I am currently facing a situation where I need to carry out my work while I am connected to a WiFi dongle. I have spent about £20 for 6GB of data that can be used for up to 3 months, whichever comes first. So I have now learnt a lot of tricks on how to minimize my data usage and save money. Here, I want to share with you some of these tricks.

Trick 1 – Disabled images in your browser

If you view the web without images, your browser does not have to load those images from the internet so you will save A LOT of data. Every browser is different so I cannot tell you how to do that on every browser. Here is how to disable the loading of images on Safari on OS X:

  1. Go to Safari Preferences
  2. Go to the Advance tab
  3. At the bottom of the Advance tab, find the “Show Develop menu in menu bar”
  4. Then close the preferences window
  5. Go to the newly-shown Develop menu and choose Disable Images

That’s it. Some websites will not look nice without images and that just shows you how some web developers have now become too reliant on using images! Their fault really.
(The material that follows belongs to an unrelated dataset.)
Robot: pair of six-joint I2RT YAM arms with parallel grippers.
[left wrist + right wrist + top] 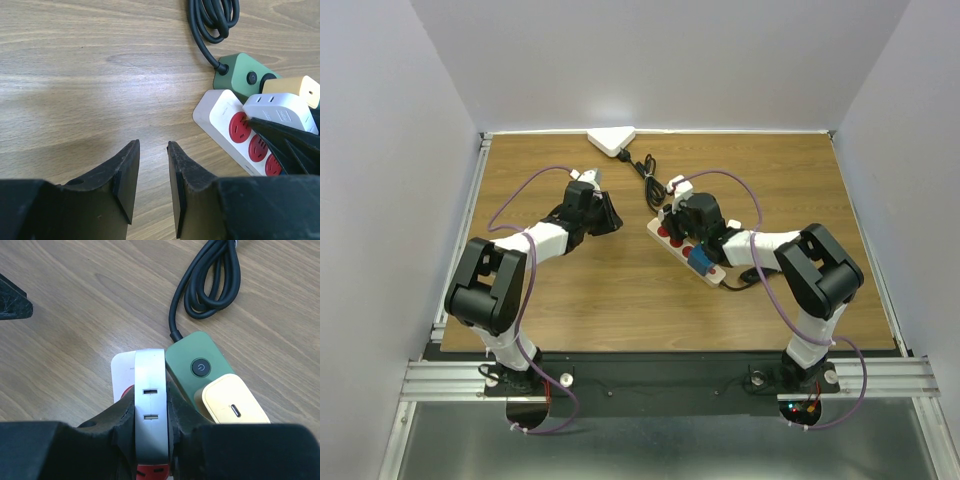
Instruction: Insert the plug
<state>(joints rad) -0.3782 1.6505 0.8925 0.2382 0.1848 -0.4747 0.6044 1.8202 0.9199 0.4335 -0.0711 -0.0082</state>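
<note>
Your right claw (150,415) is clenched on the white plug (150,375), over the power strip (220,117). Just beside it crowd a green box (192,352), a yellow charger (232,402) and a black cable (210,285). Your left claw (152,175) hangs released over the wooden surface (75,75).

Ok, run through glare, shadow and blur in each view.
Top external: evenly lit, a bright hotspot on the back wall. Left wrist: broad soft shadow across the table, left gripper dark in the foreground. Right wrist: white plug sharp, no glare.

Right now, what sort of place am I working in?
Probably a lab test booth, not a home: plain white panels box in a wooden table, with a metal mounting rail along its near edge.
</note>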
Trick 2 – Use Git commands carefully

I use Git through the terminal and two of the most useful commands that I use quite often are git fetch and git rebase. Now, git fetch, will fetch every new branch and all change-sets from the server and brings it into your local machine. What you want to do is to replace git fetch with the following command:

git fetch origin NAME OF BRANCH

So if you are on a branch named “ios7” and you want to just bring the remote changes on that branch to your local repo, do this:

git fetch origin ios7

git rebase origin/ios7

Now you got only the changes in that branch and you rebased to the latest changes

Trick 3 – Use Adblock… A LOT

Install Adblock on your browser and go to your popular websites and start blocking anything that looks useless and will consume your data. So just start blocking all content that is irrelevant.

Trick 4 – Disable Flash

I don’t have to explain this. Flash videos are memory, CPU and data hungry. They consume your battery so fast it is unbelievable. Just disable Flash to make sure your browser will not try to load those darn Flash videos for you.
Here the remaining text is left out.